So it was without a whole lot of sleep that I went back to work, toting a bagel with diet olive cream cheese and blissfully
unaware of how much my life was about to suck. I poured some coffee into my big Gabriel Police Department mug, one of several
recent gifts my aforementioned boyfriend had proffered to celebrate the fact of me not being dead. Then I sat down at my desk
and tried to figure out which of the county board stories was going to need a follow-up for the next day’s paper.
I’m not sure how long it took me to figure out something weird was up. I do recall that my first clue was that I was the only
reporter on the cityside desk; come to think of it, I was the only reporter in the entire newsroom. It was way too early for
the sports guys, but there should’ve at least been someone else around somewhere; as it was, though, the owner of every single Gabriel Monitor byline was nowhere to be found.
To round them up: There’s Jake Madison (aka “Mad”), the science writer and my best buddy; Cal Ochoa, the cops reporter and
one moody hombre; Lillian, the elderly-but-steely schools reporter; Marshall, the Dixie-born business writer; and—both last
and least—Brad, an ambitious, scandal-mongering young fellow who’s on the towns beat, and whom I avoid whenever possible.

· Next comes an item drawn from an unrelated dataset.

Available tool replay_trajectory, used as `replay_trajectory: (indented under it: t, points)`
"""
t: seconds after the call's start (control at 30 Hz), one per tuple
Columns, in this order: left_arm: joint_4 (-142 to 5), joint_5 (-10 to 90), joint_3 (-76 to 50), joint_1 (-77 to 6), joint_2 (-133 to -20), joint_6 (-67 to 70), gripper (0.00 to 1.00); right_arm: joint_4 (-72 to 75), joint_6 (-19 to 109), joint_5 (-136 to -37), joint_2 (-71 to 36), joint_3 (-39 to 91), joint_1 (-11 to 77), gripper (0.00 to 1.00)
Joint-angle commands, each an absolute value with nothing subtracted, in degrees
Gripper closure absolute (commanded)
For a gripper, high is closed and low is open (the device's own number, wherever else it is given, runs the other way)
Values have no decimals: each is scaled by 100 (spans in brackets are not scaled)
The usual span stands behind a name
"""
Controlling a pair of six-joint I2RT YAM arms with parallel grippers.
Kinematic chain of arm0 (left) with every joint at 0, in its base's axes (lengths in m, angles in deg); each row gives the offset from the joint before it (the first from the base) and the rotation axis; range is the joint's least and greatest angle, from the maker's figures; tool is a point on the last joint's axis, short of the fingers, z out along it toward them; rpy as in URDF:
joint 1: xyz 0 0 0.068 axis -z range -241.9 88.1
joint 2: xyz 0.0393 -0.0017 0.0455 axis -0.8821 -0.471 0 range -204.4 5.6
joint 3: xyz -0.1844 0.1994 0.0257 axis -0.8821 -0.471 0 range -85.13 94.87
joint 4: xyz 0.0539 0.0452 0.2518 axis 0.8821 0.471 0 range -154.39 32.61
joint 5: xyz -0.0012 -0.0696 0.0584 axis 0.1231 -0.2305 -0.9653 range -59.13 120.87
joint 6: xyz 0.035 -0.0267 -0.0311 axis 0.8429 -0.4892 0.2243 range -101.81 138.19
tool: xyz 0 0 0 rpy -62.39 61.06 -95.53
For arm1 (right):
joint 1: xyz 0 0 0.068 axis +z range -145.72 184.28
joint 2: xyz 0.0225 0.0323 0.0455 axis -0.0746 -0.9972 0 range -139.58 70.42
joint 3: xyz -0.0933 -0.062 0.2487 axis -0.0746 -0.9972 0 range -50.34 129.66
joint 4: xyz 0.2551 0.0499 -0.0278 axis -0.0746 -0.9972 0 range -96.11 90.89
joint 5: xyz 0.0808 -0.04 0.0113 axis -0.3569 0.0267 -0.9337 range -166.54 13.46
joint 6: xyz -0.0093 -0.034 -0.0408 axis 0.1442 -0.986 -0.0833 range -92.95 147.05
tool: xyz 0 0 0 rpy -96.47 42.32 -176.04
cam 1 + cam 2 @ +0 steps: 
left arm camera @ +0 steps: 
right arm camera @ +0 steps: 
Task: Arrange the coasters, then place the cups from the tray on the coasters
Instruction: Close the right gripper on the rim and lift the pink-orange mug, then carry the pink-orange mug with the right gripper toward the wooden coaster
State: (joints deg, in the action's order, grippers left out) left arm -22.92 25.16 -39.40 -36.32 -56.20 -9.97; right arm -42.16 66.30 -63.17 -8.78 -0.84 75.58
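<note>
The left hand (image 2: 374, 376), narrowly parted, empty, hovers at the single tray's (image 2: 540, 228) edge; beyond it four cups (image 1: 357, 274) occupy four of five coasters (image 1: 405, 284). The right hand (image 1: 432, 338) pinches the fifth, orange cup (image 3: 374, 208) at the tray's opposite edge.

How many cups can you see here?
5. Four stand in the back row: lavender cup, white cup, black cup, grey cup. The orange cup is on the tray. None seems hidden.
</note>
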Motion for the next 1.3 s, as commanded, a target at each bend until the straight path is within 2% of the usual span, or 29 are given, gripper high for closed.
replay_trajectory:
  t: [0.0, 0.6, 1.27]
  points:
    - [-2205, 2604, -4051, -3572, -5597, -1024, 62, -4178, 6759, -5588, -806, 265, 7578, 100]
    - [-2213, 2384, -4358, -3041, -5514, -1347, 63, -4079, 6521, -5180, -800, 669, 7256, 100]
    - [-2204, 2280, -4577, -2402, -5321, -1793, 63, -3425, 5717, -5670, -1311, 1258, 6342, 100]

Where was everybody? In a word: hiding. And if I’d known better, I damn well would’ve been hiding too.
But there I was, sitting at my desk with the kind of clueless-but-doomed expression you see on a cow peeking out of the airholes
in a livestock truck. At some point, my catlike instincts must’ve registered the fact that someone was breathing down my neck;
when I looked up, there were three of them.
Three editors. As any reporter can tell you, there was no way this was going to end well.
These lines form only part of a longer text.